The city of Nice, nestled upon the French Mediterranean coast, has long beckoned people from far and near. A group of ancient Greeks moved into the area and named their settlement Nikaia, after the goddess Nike. And certainly Nice’s warm weather and gorgeous scenery are suitable for a goddess. If you’re planning a trip to Nice, surely you will wish to include at least some of the following attractions on your itinerary.
For centuries artists have found inspiration and taken up residence in Nice, and much of their work is now on display within the city. At the Matisse Museum, for example, you may soak in some of the colourful, highly imaginative creations of the beloved Henri Matisse (1869-1954). Some of Matisse’s belongings are on display as well. The Museum of Asian Art, meantime, celebrates artists who lived far from Nice’s shores. This museum, located across from the airport, divides its exhibitions into four sections: Japanese, Chinese, Cambodian, and Indian. Its artwork spans the ages, from ancient creations to modern masterpieces.
The public beaches of Nice are stunning to the eyes, but not as appealing to the rest of the body. That’s because, rather than sand, they’re covered with gallets, which are flat rocks. Without footwear, then, a stroll on one of these beaches can be brutal to the feet, and you’ll need a cushioned mat to sit or lie on. Nevertheless, the waters of Nice are brilliant; they shimmer in a picture-perfect shade of blue. Gazing out at the ocean, you can understand why artistic geniuses like Matisse are so drawn to this region.
For a unique overview of Nice’s shoreline, try the Cliff Walk, a favourite amongst locals. The Cliff Walk begins on the cliff overlooking Coco Beach, and extends around the cape called Cap de Nice. It’s a somewhat difficult walk, in that you must ascend hundreds of steps before it’s over, but the views are tremendously inspiring. Expect to step over and around many a sunbather as you make your way along the French Riviera.
Vieux Nice, also known as Old Town, is a repository of Old-World charm. This neighbourhood consists of narrow, labyrinthine streets, boutiques, cathedrals, and cafes. Of special note is the extensive Cours Saleya Flower Market; its powerful fragrance will let you know when you’re getting close. Be aware that most public toilets in Old Town charge fees, and that night-time crimes against tourists are not unheard of, so travel in a group after dark and always be aware of your surroundings.
Getting to Nice, thankfully, is simple. The Aeroport de Nice Cote d’Azur, also known as the Nice International Airport, offers frequent express buses to the city; these rides take approximately twenty minutes each way. And many global airlines offer daily flights to Nice. One of the best options here is EasyJet. EasyJet Airline is Britain’s biggest airline; it operates hundreds of airplanes and flies to dozens of countries worldwide, even though it only opened for business in 1995. The company’s rates are highly competitive, too. Nice is also accessible by the SNCF train network, by the A8 auto route, by long-distance bus, and via ferry from Corsica.

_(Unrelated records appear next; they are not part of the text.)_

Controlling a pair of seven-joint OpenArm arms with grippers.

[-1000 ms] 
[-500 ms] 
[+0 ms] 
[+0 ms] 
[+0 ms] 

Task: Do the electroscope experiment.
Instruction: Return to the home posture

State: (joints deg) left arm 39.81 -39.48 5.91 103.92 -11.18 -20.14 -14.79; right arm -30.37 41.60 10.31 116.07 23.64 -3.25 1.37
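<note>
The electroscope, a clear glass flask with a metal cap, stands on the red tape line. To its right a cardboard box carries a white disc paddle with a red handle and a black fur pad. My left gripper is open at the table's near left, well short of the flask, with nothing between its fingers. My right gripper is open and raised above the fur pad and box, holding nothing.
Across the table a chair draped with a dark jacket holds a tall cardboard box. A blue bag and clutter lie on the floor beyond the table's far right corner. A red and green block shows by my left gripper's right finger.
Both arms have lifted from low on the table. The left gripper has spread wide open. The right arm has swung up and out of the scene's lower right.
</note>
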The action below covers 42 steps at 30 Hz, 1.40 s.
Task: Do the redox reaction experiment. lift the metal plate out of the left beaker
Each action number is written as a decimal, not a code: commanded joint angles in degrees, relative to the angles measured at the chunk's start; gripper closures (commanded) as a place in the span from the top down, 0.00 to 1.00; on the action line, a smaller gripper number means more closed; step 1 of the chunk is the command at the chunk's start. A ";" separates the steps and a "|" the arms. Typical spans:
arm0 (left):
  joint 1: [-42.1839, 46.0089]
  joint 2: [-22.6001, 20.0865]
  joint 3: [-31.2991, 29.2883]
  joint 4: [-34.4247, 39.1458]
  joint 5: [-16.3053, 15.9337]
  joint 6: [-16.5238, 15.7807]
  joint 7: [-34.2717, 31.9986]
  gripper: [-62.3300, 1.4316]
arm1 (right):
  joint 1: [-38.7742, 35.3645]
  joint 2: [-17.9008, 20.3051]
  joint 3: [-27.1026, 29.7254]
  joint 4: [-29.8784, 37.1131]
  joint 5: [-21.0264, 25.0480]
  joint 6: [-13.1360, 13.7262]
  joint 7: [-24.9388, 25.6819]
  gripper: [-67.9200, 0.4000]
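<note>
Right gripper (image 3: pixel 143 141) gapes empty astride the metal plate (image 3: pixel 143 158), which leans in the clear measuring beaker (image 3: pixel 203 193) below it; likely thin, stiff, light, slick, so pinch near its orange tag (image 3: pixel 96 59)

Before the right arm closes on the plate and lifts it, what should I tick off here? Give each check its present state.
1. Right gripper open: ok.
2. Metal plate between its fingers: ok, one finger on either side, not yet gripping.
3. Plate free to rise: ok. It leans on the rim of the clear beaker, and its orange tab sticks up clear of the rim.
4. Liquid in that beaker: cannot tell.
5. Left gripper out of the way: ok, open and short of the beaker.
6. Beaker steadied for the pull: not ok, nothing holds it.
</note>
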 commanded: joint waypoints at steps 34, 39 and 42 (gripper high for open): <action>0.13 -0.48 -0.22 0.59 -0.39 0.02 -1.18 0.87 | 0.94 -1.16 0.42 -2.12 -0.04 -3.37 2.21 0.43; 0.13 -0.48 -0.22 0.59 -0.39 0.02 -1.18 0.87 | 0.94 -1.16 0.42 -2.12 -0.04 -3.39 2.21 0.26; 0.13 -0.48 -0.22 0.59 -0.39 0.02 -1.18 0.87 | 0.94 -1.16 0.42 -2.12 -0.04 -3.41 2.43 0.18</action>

In summation, a trip to Nice represents more than a getaway from the busyness of daily life. It’s an opportunity to connect with nature at its most visually splendid, to savour authentic international dishes – many of them handmade from scratch each day – and to meet people from all over the world. A voyage to Nice might be over all too soon, but its memories will linger vividly for a good long while.